Description of the task:
Exclude the images, then return every line below exactly as written.

Data:
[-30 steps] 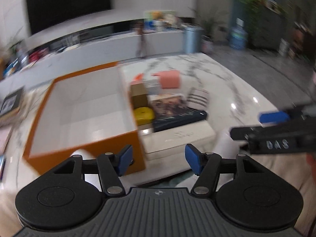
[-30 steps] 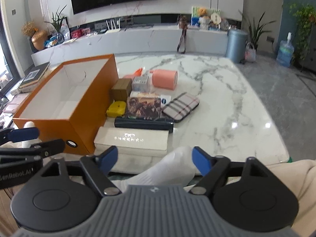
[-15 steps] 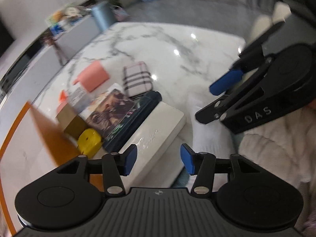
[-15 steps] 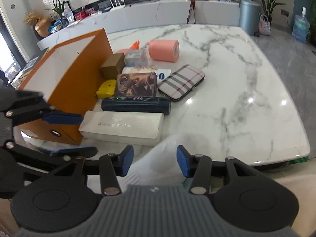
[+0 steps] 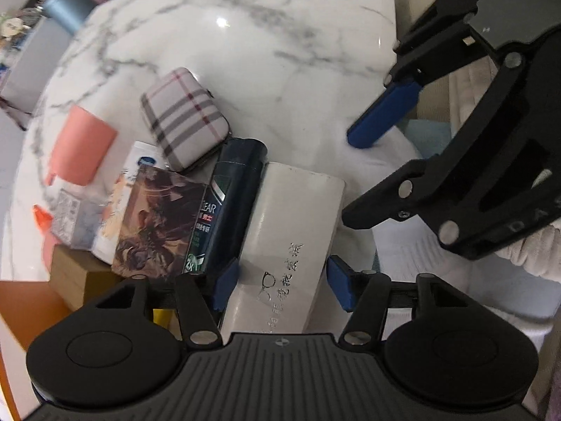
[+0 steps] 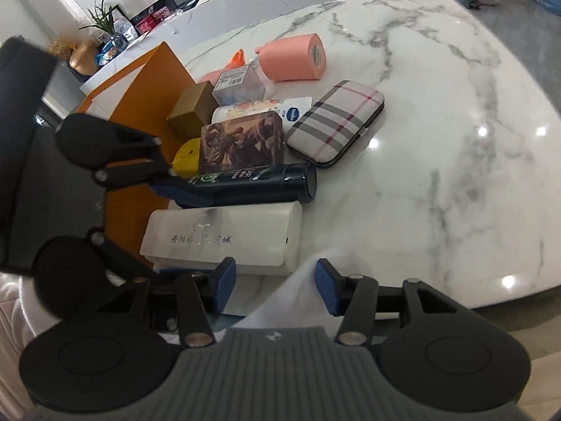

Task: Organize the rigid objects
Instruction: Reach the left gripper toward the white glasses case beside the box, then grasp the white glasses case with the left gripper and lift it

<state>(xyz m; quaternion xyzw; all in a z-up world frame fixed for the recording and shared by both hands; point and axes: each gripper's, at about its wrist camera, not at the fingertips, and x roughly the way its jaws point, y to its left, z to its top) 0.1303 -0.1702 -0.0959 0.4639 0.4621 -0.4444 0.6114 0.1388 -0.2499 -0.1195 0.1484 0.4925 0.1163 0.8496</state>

Expected answer:
[-30 steps] 
[-30 steps] 
[-15 steps] 
[-15 steps] 
[+0 steps] 
[+0 steps] 

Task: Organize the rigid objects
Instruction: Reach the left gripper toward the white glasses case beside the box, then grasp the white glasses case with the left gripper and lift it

<state>(xyz m; quaternion xyzw; all in a z-up world frame fixed for the recording and shared by both hands; point and axes: each gripper's, at about its wrist camera, not at the fingertips, and x roughly the way its jaws point, y to its left, z to its top) 0.1303 -0.1702 -0.0959 0.4639 0.4621 -0.4444 0.6114 0.1388 -0.2499 -0.1195 0.1484 0.4925 0.1163 0.8496</state>

The given output is complete.